Tribute Games: Wenn euch der Name des Entwicklerstudios etwas sagt, dann habt ihr vielleicht Teenage Mutant Ninja Turtles: Shredder's Revenge gespielt. Und das ist quasi der geistige Vorgänger von Marvel Cosmic Invasion.

Wobei ihr die titelgebende Invasion freilich verhindern sollt, indem ihr Annihilus davon abhaltet die Erde, nein: die gesamte Galaxis auszulöschen. Kein Wunder also, dass Marvel Cosmic Invasion zwar in den Straßen von New York startet, dann aber bis in die negative Zone führt, wo vermutlich Annihilus höchstselbst auf euch wartet.

„Euch“, das sind gleich zwei Helden der namhaften Charakterriege. Denn wie beim isometrischen Prügeln üblich, zieht man auch hier als Duo von links nach rechts, um Aberdutzende beziehungsweise Aberhunderte Bösewichte irgendwo hin zu prügeln, wo sie zumindest erst mal keinen Schaden mehr anrichten können. (So richtig weg sind sie ja nie.)

Nur stapft das Duo nicht gleichzeitig umher, sondern wechselt sich ab. Ihr spielt also immer nur einen der gewählten Helden, könnt aber jederzeit zwischen den beiden wechseln. Was nichts anderes heißt, als dass im kooperativen Abenteuer mit vier Spielern quasi acht Superhelden unterwegs sind. Bis zu viert und sowohl lokal als auch online kann man so antreten.

Nova greift Spider-Man unter die Arme: Jeder Spieler steuert ein Duo, dessen Charaktere sich jederzeit abwechseln können.

Auf jeden Fall erinnert das alles an die spielerisch verwandten Schildkröten-Ninjas, weil Tribute Games dessen Idee fortführen will, ein farbenfrohes Spektakel zu erschaffen, das ebenso an alte Spielhallenautomaten erinnert wie an Fernsehserien zu Zeiten der 80-er.

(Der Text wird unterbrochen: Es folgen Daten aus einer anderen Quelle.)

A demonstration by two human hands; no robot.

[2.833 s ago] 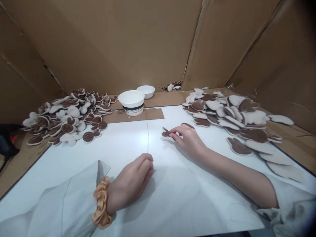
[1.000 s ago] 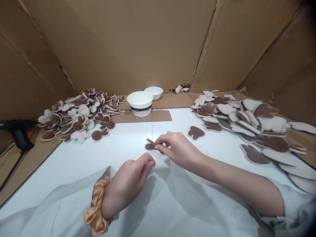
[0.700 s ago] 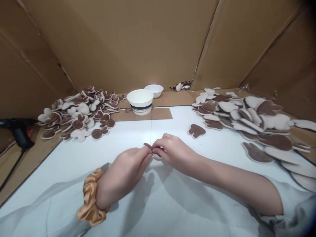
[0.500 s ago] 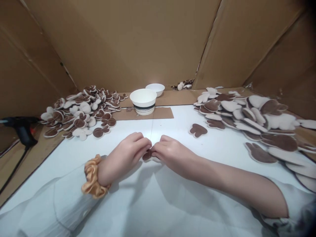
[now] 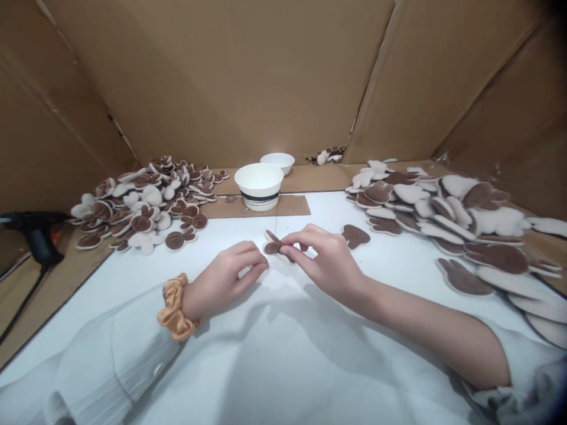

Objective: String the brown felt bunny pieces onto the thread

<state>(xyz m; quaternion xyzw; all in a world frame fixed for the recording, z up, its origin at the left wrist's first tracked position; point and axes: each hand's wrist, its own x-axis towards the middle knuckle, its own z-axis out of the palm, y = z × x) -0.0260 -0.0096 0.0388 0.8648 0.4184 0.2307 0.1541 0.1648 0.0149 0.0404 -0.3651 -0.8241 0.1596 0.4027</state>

Und dem ersten Eindruck nach, für den vor Ort beim Entwickler zwei Levels spielbar waren, scheint das durchaus zu gelingen.

Nun ist diese Art Action, bei der man seinen Charakter nicht in die Tiefe, sondern so seltsam nach oben und unten schiebt, gar nicht meins. War es nie. Was allerdings nicht heißt, dass ich mit unter anderem Rocket, Wolverine, Nova, She-Hulk, Spider-Man, Storm, Phyla-Vell, Silver Surfer, Venom sowie Captain America keinen Spaß hatte.

Es hat zwar eine Weile gedauert, denn solange man nur einen seiner zwei Charaktere steuert, zündet Marvel Cosmic Invasion nicht gerade ein Feuerwerk spektakulärer Action. Doch als ich auf den Trichter kam, dass vor allem gemeinsame Angriffe des Duos deutlich stärker sind als normales Schlagen und Treten, ging es ordentlich ab!

Die mächtigen Spezialangriffe sind zwar keine Smart-Bombs, aber dennoch sehr wirkungsvolle Aktionen.

Tatsächlich sind die Superhelden, so wie sie hier auftreten, erst dann besonders stark, wenn sie ihren jeweiligen Partner (ein einfacher Knopfdruck reicht) dazuholen, um ihre Gegner damit zum Beispiel durch die Luft zu wirbeln. Dazu kommen mächtige Spezialattacken – mein Favorit: Wenn Rocket etwa ein Dutzend Waffen aus seinen Taschen kramt und damit entsprechend austeilt.

Schön ist natürlich auch, dass die Helden mit ihren Markenzeichen auftreten, Spidey also quer durchs Bild schwingt, um Gegner aus dem Weg zu kegeln. Und auch Wolverine schwingt – nur freilich keine Spinnweben, sondern scharfen Klingen, nachdem er sich an einem Gegner festgekrallt hat.

Wer schon mit den Ninja-Kröten seinen Spaß hatte oder einfach nur kurzweilige Action in farbenfroher Pixelkunst sucht, dürfte bei Marvel Cosmic Invasion daher gut aufgehoben sein. Die bekannten Charaktere fängt Tribute Games gekonnt ein und vor allem das Zusammenspiel des gewählten Duos macht mächtig Laune – und gemeinsam mit Anderen sogar noch mehr.